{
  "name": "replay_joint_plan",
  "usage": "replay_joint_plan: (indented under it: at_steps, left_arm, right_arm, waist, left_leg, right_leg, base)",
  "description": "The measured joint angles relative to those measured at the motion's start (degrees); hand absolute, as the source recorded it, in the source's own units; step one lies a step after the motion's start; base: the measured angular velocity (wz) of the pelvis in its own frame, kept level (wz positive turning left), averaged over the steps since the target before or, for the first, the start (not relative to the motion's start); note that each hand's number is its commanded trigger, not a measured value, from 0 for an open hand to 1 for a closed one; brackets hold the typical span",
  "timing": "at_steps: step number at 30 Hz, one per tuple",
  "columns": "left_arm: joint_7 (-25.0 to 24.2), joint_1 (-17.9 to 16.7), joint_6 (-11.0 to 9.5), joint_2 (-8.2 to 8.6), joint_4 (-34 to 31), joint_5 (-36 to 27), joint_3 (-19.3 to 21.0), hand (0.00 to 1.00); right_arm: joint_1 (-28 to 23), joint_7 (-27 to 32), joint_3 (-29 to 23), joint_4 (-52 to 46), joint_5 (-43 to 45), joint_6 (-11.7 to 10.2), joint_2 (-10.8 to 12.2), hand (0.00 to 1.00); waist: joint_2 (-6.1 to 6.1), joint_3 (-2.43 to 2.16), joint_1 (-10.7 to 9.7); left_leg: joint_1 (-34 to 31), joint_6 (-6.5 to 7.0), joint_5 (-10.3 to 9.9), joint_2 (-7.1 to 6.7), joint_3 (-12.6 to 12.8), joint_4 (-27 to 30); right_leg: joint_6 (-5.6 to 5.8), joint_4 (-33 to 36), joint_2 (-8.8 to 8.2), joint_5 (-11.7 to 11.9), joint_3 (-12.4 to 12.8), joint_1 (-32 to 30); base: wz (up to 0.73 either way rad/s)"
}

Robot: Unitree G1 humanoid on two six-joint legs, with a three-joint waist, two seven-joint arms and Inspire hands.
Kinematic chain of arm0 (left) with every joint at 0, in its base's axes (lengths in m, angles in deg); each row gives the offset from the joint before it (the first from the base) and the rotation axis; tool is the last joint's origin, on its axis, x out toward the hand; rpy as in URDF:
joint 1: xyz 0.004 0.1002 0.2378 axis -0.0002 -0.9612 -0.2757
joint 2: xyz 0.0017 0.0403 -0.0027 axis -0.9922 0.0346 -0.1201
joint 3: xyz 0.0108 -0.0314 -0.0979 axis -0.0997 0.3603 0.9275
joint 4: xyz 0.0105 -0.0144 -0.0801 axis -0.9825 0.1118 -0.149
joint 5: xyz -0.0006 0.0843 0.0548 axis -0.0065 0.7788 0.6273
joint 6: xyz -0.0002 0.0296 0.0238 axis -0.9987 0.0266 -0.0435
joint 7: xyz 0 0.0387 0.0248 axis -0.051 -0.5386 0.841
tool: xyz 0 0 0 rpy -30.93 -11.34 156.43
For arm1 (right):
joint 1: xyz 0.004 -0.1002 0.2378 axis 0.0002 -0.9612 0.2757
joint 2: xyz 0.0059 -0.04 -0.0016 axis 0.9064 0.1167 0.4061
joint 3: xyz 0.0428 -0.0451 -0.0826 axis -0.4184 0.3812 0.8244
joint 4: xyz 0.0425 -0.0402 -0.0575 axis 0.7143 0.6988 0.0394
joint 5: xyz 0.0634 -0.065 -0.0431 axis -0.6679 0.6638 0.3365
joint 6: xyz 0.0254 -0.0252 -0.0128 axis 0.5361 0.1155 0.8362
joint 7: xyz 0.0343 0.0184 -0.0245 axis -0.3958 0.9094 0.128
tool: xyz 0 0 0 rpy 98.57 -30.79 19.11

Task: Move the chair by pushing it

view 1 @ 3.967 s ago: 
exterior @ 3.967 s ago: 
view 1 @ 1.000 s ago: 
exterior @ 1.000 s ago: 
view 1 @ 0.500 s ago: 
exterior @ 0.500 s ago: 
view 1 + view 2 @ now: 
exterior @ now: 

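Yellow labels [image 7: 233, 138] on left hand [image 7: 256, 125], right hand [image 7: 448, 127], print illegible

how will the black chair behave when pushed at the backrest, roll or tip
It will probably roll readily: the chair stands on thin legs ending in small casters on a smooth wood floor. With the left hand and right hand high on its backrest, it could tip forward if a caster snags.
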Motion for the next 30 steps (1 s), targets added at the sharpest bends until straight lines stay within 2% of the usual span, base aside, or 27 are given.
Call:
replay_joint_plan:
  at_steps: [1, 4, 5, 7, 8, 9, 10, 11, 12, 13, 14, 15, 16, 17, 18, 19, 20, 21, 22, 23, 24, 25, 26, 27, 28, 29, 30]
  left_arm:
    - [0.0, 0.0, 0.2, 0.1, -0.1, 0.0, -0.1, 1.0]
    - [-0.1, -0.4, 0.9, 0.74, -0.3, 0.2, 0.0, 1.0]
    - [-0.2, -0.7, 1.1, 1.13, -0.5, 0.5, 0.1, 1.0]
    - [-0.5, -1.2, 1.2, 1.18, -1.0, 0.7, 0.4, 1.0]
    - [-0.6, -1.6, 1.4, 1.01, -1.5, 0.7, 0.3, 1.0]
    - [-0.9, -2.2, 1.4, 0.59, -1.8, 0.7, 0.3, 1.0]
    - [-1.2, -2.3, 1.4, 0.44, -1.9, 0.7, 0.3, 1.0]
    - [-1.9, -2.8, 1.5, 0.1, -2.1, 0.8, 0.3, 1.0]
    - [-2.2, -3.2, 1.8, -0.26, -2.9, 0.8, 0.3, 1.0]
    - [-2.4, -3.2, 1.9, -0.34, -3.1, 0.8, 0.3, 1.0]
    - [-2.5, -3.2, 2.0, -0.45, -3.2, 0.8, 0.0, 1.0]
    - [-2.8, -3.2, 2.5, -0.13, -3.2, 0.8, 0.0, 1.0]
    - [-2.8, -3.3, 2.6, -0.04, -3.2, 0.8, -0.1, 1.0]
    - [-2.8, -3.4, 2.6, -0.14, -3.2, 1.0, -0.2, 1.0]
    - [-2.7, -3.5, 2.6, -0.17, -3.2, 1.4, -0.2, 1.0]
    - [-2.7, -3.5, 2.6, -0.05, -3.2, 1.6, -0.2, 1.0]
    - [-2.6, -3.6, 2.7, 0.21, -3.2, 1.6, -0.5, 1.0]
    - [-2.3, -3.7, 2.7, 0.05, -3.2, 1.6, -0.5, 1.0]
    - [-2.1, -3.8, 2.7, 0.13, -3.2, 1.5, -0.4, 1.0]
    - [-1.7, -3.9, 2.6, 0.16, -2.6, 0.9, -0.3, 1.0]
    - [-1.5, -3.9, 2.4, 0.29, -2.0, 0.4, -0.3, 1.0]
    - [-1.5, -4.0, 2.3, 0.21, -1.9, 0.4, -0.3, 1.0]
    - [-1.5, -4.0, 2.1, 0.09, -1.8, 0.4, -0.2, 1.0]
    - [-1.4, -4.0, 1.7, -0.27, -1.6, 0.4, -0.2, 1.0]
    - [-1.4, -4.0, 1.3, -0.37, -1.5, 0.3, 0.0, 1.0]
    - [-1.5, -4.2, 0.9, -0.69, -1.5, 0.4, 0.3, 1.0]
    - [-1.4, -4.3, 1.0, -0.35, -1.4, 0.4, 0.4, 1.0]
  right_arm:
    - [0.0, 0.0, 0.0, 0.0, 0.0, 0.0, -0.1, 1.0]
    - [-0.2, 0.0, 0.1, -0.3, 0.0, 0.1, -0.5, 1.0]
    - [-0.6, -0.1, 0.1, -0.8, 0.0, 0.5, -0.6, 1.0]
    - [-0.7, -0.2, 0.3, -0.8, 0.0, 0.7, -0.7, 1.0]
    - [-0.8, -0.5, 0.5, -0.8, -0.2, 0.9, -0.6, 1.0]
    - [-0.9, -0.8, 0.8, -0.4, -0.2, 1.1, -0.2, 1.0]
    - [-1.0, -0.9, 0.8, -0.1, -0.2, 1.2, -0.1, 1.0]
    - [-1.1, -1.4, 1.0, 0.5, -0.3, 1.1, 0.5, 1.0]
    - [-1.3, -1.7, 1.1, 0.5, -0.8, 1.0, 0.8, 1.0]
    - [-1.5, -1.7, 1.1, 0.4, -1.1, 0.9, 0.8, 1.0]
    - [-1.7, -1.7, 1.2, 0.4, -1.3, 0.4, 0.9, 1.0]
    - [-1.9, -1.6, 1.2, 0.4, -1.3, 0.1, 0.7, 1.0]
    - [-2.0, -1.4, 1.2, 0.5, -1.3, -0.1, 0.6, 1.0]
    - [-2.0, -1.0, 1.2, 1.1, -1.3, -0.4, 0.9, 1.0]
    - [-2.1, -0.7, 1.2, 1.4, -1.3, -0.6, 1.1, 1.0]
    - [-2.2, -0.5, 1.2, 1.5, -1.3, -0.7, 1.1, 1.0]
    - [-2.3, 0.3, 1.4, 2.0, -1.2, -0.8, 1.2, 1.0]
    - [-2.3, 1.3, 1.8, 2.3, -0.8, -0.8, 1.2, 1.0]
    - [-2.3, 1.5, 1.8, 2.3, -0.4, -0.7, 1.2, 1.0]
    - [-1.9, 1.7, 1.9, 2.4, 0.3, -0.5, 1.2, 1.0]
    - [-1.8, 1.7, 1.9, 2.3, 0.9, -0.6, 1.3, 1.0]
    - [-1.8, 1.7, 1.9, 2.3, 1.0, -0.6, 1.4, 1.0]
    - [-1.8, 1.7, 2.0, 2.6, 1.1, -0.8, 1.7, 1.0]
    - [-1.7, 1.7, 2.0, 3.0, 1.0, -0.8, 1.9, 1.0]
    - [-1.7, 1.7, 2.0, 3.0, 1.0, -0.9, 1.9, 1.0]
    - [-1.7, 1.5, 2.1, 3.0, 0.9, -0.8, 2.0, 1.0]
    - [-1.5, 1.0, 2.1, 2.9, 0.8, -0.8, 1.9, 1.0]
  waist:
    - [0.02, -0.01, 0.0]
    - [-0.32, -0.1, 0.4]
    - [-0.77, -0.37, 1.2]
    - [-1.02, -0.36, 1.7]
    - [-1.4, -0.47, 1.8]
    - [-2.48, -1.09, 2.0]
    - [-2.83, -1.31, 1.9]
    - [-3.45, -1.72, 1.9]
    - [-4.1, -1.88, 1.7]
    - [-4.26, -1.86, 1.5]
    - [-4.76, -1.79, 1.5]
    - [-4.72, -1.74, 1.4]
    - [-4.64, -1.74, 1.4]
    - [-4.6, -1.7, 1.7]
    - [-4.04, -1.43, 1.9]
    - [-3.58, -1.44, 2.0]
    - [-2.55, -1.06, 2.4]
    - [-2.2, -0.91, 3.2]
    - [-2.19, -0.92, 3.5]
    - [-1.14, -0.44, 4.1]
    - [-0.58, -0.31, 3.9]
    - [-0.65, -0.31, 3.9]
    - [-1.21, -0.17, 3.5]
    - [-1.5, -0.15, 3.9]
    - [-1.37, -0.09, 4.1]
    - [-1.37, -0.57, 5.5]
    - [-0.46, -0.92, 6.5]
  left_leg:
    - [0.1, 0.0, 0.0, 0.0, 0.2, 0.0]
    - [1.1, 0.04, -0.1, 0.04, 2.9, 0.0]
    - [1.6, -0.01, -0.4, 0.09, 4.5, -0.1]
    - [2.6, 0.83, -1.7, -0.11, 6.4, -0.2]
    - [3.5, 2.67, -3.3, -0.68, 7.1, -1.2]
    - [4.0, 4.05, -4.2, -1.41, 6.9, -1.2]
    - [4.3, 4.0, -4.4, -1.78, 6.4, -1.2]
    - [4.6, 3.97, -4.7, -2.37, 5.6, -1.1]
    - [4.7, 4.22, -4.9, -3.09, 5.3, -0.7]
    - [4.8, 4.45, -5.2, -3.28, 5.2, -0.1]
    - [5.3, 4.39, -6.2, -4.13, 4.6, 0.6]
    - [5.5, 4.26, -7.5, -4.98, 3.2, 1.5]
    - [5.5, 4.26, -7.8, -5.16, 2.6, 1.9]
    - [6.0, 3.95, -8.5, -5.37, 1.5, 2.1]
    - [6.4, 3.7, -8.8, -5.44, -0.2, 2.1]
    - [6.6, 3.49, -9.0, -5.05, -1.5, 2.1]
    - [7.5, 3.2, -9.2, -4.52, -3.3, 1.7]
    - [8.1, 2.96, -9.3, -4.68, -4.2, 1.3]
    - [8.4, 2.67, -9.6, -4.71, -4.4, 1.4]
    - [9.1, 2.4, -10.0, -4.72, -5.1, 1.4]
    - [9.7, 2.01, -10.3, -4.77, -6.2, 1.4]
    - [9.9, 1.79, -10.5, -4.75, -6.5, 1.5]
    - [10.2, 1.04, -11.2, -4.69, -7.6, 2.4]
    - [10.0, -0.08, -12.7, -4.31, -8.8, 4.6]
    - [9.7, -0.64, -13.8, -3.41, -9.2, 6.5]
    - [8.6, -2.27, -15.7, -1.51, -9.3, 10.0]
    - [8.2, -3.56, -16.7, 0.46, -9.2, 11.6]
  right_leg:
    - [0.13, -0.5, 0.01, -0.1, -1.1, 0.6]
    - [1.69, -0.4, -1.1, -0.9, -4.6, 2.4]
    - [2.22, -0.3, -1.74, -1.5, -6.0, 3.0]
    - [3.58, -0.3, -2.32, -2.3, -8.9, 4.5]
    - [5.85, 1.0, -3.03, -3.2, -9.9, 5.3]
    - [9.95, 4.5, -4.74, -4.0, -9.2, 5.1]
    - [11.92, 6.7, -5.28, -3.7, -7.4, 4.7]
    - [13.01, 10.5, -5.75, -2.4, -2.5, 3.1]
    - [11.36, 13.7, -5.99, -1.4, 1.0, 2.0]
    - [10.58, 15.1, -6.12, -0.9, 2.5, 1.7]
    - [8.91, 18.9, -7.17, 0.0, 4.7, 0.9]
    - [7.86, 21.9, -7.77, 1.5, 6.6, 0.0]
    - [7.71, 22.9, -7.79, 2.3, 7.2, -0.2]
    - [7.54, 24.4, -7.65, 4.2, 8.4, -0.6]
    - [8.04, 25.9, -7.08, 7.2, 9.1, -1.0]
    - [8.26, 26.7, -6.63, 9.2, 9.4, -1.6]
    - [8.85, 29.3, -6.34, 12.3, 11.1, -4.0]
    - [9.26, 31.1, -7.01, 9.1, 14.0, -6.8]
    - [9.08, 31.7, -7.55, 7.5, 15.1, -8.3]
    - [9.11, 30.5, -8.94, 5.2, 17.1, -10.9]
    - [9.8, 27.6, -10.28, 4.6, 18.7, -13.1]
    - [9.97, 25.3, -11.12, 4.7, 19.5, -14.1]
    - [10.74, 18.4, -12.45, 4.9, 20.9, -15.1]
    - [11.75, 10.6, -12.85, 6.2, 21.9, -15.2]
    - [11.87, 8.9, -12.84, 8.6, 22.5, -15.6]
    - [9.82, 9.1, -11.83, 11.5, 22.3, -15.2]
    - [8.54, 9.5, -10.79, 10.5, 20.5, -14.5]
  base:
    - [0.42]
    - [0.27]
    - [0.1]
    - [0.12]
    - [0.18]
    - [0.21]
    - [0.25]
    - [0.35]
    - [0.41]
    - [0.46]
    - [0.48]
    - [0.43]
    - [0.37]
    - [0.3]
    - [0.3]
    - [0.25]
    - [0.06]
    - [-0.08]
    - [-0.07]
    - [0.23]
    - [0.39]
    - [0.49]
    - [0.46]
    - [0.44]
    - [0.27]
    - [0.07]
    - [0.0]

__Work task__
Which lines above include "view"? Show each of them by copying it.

__Result of the exercise__
view 1 @ 3.967 s ago: 
view 1 @ 1.000 s ago: 
view 1 @ 0.500 s ago: 
view 1 + view 2 @ now: 

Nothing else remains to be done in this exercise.